-- EXERCISE DATA follows --
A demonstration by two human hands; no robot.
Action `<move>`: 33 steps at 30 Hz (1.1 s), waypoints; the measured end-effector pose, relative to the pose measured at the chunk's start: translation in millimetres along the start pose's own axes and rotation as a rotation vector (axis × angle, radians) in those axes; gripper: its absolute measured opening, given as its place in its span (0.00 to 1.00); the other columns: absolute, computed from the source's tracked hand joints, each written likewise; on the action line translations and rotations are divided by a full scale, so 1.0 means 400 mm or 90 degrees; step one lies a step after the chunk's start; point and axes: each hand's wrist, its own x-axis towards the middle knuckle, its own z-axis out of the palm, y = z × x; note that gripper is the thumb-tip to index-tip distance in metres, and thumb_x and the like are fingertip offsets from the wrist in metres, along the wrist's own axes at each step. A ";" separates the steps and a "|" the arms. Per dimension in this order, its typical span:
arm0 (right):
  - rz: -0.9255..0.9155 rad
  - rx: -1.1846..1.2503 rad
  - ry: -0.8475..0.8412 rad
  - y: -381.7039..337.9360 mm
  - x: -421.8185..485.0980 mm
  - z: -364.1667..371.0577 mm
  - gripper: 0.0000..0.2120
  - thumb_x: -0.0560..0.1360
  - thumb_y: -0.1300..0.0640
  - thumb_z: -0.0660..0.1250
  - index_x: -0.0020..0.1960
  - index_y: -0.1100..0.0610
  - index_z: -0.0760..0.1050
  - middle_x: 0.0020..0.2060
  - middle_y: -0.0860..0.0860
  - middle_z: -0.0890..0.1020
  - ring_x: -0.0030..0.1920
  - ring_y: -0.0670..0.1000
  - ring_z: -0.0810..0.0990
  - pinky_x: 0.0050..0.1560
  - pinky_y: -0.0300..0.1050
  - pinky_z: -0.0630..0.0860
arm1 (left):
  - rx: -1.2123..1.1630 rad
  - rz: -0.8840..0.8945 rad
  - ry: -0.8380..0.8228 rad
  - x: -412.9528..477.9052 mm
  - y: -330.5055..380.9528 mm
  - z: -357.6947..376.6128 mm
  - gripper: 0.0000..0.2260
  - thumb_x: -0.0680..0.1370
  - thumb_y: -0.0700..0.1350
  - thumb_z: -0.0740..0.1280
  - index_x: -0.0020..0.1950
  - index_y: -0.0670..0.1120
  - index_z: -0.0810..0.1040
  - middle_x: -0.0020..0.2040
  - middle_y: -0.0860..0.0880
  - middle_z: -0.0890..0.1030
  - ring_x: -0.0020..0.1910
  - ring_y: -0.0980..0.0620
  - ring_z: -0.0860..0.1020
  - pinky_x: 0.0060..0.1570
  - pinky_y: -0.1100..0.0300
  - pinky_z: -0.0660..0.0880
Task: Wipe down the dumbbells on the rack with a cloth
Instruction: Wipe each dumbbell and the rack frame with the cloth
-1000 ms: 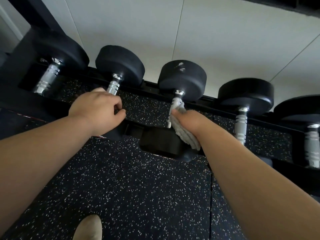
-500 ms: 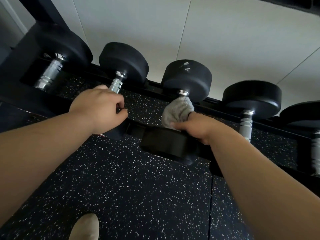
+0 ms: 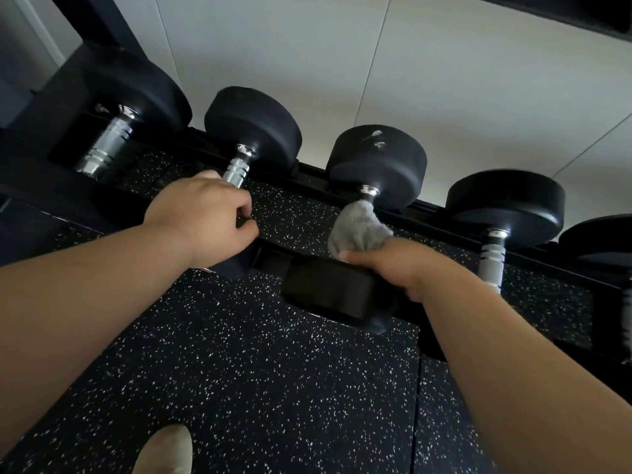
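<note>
Right hand [image 3: 400,265]: grip closed round a crumpled grey terry cloth [image 3: 355,229].
Cloth: wrapped over the chrome handle of the black rubber-headed third dumbbell [image 3: 376,162], at the handle's far end, touching the collar.
Third dumbbell: cradled mid-row on the black steel rack [image 3: 434,210].
Left hand [image 3: 201,213]: grip curled round the near handle of the second dumbbell [image 3: 253,128], just left.
Method, advised: keep the cloth fully encircling the handle. Twist while drawing it toward the near head, so the knurling is cleaned all round. Then wipe both heads.
</note>
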 end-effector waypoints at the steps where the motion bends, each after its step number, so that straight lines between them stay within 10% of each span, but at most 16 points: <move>1: 0.001 -0.012 -0.021 0.007 -0.010 0.001 0.21 0.67 0.38 0.80 0.49 0.51 0.81 0.46 0.50 0.87 0.50 0.54 0.86 0.60 0.53 0.80 | 0.003 -0.001 -0.002 -0.001 0.003 -0.001 0.12 0.76 0.62 0.63 0.50 0.59 0.81 0.48 0.57 0.80 0.59 0.54 0.74 0.49 0.54 0.73; 6: -0.070 0.023 0.130 -0.062 0.019 -0.001 0.25 0.80 0.36 0.66 0.61 0.56 0.81 0.52 0.59 0.85 0.53 0.63 0.84 0.58 0.55 0.80 | 0.009 0.003 -0.006 -0.001 0.009 -0.007 0.11 0.76 0.61 0.64 0.50 0.58 0.81 0.49 0.56 0.81 0.59 0.53 0.74 0.50 0.53 0.75; 11: -0.063 -0.009 0.133 -0.043 0.029 0.002 0.35 0.71 0.29 0.66 0.61 0.58 0.80 0.51 0.55 0.85 0.53 0.58 0.83 0.61 0.54 0.79 | 0.007 -0.005 -0.006 -0.002 0.004 -0.006 0.13 0.74 0.63 0.62 0.50 0.60 0.81 0.49 0.56 0.80 0.58 0.52 0.75 0.49 0.52 0.77; 14: -0.073 -0.146 0.109 -0.001 -0.019 -0.040 0.17 0.78 0.42 0.67 0.55 0.56 0.81 0.49 0.54 0.84 0.51 0.57 0.82 0.55 0.50 0.79 | 0.005 -0.005 -0.007 -0.002 0.003 -0.005 0.15 0.73 0.65 0.59 0.50 0.60 0.81 0.49 0.56 0.80 0.57 0.52 0.76 0.48 0.52 0.77; 21: -0.081 0.275 0.346 0.007 -0.029 -0.130 0.18 0.80 0.40 0.62 0.50 0.55 0.79 0.36 0.52 0.81 0.41 0.54 0.79 0.46 0.49 0.75 | 0.005 0.002 -0.005 -0.003 0.006 -0.008 0.15 0.74 0.64 0.60 0.51 0.59 0.81 0.49 0.56 0.81 0.56 0.53 0.76 0.47 0.52 0.78; 25: -0.147 0.182 0.286 -0.053 -0.017 -0.139 0.30 0.83 0.37 0.52 0.75 0.56 0.71 0.52 0.52 0.82 0.53 0.53 0.80 0.62 0.46 0.71 | 0.002 0.004 0.025 -0.009 0.014 -0.013 0.10 0.75 0.59 0.69 0.50 0.56 0.84 0.45 0.55 0.81 0.50 0.54 0.75 0.43 0.53 0.78; 28: -0.132 0.045 0.262 -0.101 0.005 -0.150 0.29 0.87 0.43 0.42 0.81 0.58 0.60 0.61 0.60 0.79 0.57 0.55 0.77 0.58 0.44 0.64 | 0.024 0.020 0.034 -0.011 0.015 -0.012 0.09 0.75 0.57 0.71 0.49 0.55 0.85 0.43 0.57 0.83 0.53 0.53 0.76 0.42 0.55 0.74; 33: -0.377 -0.141 0.331 -0.163 0.024 -0.125 0.35 0.84 0.36 0.40 0.83 0.54 0.58 0.81 0.54 0.61 0.82 0.55 0.53 0.82 0.57 0.49 | 0.019 0.020 0.029 -0.007 0.009 -0.007 0.08 0.75 0.58 0.68 0.50 0.57 0.83 0.45 0.58 0.82 0.54 0.55 0.75 0.43 0.55 0.75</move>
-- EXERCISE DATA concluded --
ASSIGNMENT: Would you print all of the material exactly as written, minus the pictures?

WRITTEN RESPONSE:
A demonstration by two human hands; no robot.
Action `<move>`: 33 steps at 30 Hz (1.1 s), waypoints; the measured end-effector pose, relative to the pose measured at the chunk's start: translation in millimetres along the start pose's own axes and rotation as a rotation vector (axis × angle, radians) in those axes; gripper: its absolute measured opening, given as its place in its span (0.00 to 1.00); the other columns: absolute, computed from the source's tracked hand joints, each written likewise; on the action line translations and rotations are divided by a full scale, so 1.0 means 400 mm or 90 degrees; step one lies a step after the chunk's start; point and axes: each hand's wrist, its own x-axis towards the middle knuckle, its own z-axis out of the palm, y = z × x; note that gripper is the thumb-tip to index-tip distance in metres, and thumb_x and the like are fingertip offsets from the wrist in metres, along the wrist's own axes at each step. A ";" separates the steps and a "|" the arms. Per dimension in this order, its typical span:
arm0 (right):
  - rz: -0.9255..0.9155 rad
  - rx: -1.1846..1.2503 rad
  - ry: -0.8475..0.8412 rad
  - y: -381.7039..337.9360 mm
  - x: -421.8185..485.0980 mm
  - z: -364.1667..371.0577 mm
  - gripper: 0.0000..0.2120
  - thumb_x: -0.0560..0.1360
  - thumb_y: -0.1300..0.0640
  - thumb_z: -0.0660..0.1250
  - index_x: -0.0020..0.1960
  - index_y: -0.1100..0.0610
  - index_z: -0.0760..0.1050
  - middle_x: 0.0020..0.2060
  - middle_y: -0.0860..0.0860
  - middle_z: -0.0890..0.1020
  - ring_x: -0.0030..0.1920
  - ring_y: -0.0670..0.1000
  - ring_z: -0.0810..0.0990
  - pinky_x: 0.0050..0.1560
  - pinky_y: -0.0300..0.1050
  - pinky_z: -0.0630..0.0860
arm1 (left):
  - rx: -1.2123..1.1630 rad
  - rz: -0.8840..0.8945 rad
  - ry: -0.8380..0.8228 rad
  - x: -412.9528..477.9052 mm
  - y: -330.5055..380.9528 mm
  - z: -357.6947..376.6128 mm
  - gripper: 0.0000..0.2260
  - thumb_x: -0.0680..0.1370
  - thumb_y: -0.0700..0.1350
  - thumb_z: -0.0740..0.1280
  - index_x: -0.0020..0.1950
  - index_y: -0.0670..0.1120
  - index_z: -0.0810..0.1040
  - middle_x: -0.0020..0.2040
  - middle_y: -0.0860..0.0880
  - middle_z: -0.0890..0.1030
  - ring_x: -0.0020..0.1910
  - ring_y: -0.0980..0.0620
  - ring_z: -0.0860..0.1020
  - pinky_x: 0.0060..0.1570
  - pinky_y: -0.1100..0.0300
  - pinky_z: -0.0660..0.0880
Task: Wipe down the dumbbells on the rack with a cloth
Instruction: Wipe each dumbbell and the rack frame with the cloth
-1000 ms: 
-500 ms: 
+0 ms: 
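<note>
Right hand [image 3: 400,265]: grip closed round a crumpled grey terry cloth [image 3: 355,229].
Cloth: wrapped over the chrome handle of the black rubber-headed third dumbbell [image 3: 376,162], at the handle's far end, touching the collar.
Third dumbbell: cradled mid-row on the black steel rack [image 3: 434,210].
Left hand [image 3: 201,213]: grip curled round the near handle of the second dumbbell [image 3: 253,128], just left.
Method, advised: keep the cloth fully encircling the handle. Twist while drawing it toward the near head, so the knurling is cleaned all round. Then wipe both heads.
</note>
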 end-effector waypoints at the steps where the motion bends, each after its step number, so that straight lines between them stay within 10% of each span, but at most 16 points: <move>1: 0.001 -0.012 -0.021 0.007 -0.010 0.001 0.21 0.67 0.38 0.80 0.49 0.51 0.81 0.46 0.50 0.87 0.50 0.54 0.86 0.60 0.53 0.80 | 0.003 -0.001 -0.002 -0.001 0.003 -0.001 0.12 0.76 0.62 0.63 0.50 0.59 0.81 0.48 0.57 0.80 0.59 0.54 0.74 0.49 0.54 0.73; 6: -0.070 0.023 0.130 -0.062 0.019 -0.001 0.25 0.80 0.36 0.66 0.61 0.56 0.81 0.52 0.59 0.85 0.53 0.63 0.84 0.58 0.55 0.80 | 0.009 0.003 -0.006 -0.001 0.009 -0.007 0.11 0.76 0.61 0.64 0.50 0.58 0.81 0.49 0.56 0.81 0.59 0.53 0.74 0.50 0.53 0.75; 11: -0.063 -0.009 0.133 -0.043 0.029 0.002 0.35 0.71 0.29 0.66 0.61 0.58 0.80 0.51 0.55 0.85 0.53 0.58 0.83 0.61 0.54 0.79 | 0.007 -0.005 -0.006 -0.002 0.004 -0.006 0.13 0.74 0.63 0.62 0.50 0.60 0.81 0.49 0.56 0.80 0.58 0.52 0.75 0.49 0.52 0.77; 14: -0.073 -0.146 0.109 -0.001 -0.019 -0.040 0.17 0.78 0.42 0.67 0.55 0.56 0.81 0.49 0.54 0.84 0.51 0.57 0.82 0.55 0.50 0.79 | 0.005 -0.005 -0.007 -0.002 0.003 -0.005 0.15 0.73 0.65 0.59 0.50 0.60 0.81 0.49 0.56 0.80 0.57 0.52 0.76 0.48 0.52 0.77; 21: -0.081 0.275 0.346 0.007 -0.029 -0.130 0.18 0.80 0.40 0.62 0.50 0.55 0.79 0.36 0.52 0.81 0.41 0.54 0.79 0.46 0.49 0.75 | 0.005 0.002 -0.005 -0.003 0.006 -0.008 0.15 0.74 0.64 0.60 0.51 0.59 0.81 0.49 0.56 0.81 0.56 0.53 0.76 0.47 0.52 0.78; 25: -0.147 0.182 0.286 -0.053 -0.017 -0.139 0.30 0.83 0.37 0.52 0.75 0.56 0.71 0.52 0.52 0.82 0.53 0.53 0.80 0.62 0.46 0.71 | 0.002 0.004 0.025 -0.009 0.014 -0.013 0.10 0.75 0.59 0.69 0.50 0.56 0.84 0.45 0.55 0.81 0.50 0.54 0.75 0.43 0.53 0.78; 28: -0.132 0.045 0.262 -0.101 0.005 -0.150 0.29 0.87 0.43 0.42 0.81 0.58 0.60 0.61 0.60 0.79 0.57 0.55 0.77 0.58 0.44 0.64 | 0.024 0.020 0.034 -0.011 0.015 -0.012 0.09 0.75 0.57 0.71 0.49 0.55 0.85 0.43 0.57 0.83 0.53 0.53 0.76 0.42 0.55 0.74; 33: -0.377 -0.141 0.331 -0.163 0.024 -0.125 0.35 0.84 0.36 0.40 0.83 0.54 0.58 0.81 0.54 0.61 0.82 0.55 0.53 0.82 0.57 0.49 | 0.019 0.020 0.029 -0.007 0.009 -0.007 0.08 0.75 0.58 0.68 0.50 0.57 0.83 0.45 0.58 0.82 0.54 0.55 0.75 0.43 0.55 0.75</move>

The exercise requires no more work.